Farron could not bring himself to say that human acts which Judaeo-Christian morality has deemed to be sinful for thousands of years, were not so.  Farron refused to answer a politically irrelevant question – as to whether he thought gay sex is a sin. He also thinks abortion is wrong. For that, hounded by the agents of the sexual revolution and assisted by the neo-Cromwellian interrogators of the libertarian media, Farron has now been consigned to the margins of the public square.

The High Priests of the Sexual Reformation – call them the gay lobby, the abortion lobby, the gender benders, call them whatever you like – are now in control.  They are the apostles of intolerance and their spies are everywhere. Their agents are policing thought. If those whose thoughts do not measure up to the new moral standards step into the public square they will be trampled on.

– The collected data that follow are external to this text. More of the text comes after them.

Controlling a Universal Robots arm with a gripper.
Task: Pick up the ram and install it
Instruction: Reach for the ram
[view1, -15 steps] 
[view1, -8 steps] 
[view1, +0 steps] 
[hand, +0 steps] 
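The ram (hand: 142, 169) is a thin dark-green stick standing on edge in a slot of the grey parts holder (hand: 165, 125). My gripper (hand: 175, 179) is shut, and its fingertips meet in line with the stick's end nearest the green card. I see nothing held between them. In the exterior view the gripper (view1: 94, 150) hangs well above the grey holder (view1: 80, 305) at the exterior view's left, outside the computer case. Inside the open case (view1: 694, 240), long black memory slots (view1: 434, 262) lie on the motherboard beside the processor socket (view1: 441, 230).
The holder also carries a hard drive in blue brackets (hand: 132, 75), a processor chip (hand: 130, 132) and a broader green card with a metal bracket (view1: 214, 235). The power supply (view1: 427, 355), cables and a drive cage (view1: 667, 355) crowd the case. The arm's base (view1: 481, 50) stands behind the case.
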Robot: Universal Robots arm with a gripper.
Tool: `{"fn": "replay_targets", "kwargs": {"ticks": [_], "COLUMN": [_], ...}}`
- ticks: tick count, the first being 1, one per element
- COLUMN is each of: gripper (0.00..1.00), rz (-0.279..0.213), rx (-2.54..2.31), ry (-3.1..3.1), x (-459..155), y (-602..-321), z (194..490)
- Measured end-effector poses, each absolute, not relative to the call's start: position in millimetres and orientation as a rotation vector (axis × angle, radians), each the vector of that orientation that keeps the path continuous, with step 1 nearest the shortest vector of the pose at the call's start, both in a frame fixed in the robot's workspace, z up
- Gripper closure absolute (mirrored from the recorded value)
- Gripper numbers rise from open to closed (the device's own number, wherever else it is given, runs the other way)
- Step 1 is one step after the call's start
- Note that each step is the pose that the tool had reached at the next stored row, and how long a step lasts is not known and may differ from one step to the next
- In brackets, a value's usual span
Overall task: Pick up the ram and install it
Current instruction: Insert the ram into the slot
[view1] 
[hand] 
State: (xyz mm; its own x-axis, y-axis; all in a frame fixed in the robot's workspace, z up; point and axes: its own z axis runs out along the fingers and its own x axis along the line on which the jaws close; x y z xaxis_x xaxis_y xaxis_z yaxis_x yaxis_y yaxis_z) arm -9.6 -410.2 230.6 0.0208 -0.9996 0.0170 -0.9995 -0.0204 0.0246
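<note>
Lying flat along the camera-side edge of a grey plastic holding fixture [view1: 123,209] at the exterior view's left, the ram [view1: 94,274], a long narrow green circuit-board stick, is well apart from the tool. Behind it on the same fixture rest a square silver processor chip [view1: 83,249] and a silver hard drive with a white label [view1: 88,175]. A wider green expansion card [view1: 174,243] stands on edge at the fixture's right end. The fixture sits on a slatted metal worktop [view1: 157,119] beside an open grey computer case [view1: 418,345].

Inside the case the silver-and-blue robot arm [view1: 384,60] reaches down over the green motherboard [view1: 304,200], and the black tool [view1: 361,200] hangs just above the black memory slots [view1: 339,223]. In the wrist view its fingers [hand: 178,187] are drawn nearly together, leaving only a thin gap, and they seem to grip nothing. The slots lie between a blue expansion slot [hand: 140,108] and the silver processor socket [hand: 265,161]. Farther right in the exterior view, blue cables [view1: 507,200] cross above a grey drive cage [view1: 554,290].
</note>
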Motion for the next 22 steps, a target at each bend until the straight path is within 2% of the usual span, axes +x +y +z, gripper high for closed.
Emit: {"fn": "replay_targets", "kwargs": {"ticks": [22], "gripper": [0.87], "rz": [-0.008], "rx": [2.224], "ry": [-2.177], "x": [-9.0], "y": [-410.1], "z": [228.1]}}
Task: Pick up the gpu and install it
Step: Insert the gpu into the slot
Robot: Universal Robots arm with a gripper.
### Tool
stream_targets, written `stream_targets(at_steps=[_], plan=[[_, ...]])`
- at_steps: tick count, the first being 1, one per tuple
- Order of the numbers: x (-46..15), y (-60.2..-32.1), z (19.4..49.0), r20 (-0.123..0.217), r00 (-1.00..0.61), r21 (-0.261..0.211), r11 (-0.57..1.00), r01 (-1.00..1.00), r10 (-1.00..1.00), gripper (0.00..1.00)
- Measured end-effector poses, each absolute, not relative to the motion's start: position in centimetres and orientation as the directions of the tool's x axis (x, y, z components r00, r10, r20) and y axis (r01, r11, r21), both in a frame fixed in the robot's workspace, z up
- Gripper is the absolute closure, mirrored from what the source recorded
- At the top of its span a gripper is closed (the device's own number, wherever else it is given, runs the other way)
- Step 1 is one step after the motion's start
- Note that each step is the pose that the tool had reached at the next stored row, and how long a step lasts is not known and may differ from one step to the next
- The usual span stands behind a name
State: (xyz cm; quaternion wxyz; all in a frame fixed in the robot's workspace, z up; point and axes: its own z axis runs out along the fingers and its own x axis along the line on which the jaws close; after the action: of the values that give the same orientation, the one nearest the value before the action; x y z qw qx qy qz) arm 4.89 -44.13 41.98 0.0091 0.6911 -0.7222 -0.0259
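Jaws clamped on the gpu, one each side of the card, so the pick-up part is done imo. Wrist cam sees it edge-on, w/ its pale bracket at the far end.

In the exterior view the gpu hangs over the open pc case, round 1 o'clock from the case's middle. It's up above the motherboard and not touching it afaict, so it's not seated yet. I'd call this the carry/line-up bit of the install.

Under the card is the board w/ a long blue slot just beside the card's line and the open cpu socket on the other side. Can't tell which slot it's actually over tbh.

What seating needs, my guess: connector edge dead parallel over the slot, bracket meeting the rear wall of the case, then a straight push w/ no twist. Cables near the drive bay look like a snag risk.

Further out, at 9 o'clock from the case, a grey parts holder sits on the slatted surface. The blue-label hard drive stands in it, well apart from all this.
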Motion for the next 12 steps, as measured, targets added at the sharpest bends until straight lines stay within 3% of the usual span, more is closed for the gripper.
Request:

Farron has written in less dramatic terms than what has been outlined above about the predicament he faced. But the reality of his position is the same. He has been crushed by the thought police. In this week’s Spectator he put it like this:

From the very first day of my leadership, I have faced questions about my Christian faith.  I’ve tried to answer with grace and patience.  Sometimes my answers could have been wiser.  At the start of this election, I found myself under scrutiny again – asked about matters to do with my faith.  I felt guilty that this focus was distracting attention from our campaign, obscuring our message.

Journalists have every right to ask what they see fit.  The consequences of the focus on my faith is that I have found myself torn between living as a faithful Christian and serving as a political leader. A better, wiser person than me may have been able to deal with this more successfully, to have remained faithful to Christ while leading a political party in the current environment.

The conclusion Farron has had to come to is a chilling one:

To be a political leader – especially of a progressive, liberal party in 2017 – and to live
as a committed Christian, to hold faithfully to the Bible’s teaching, has felt impossible for me. 
That’s why I have chosen to step down as leader of the Liberal Democrats.  

At every turn he found himself the subject of suspicion because of what he believes and who his faith is in. He says we are kidding ourselves if we think we yet live in a tolerant, liberal society.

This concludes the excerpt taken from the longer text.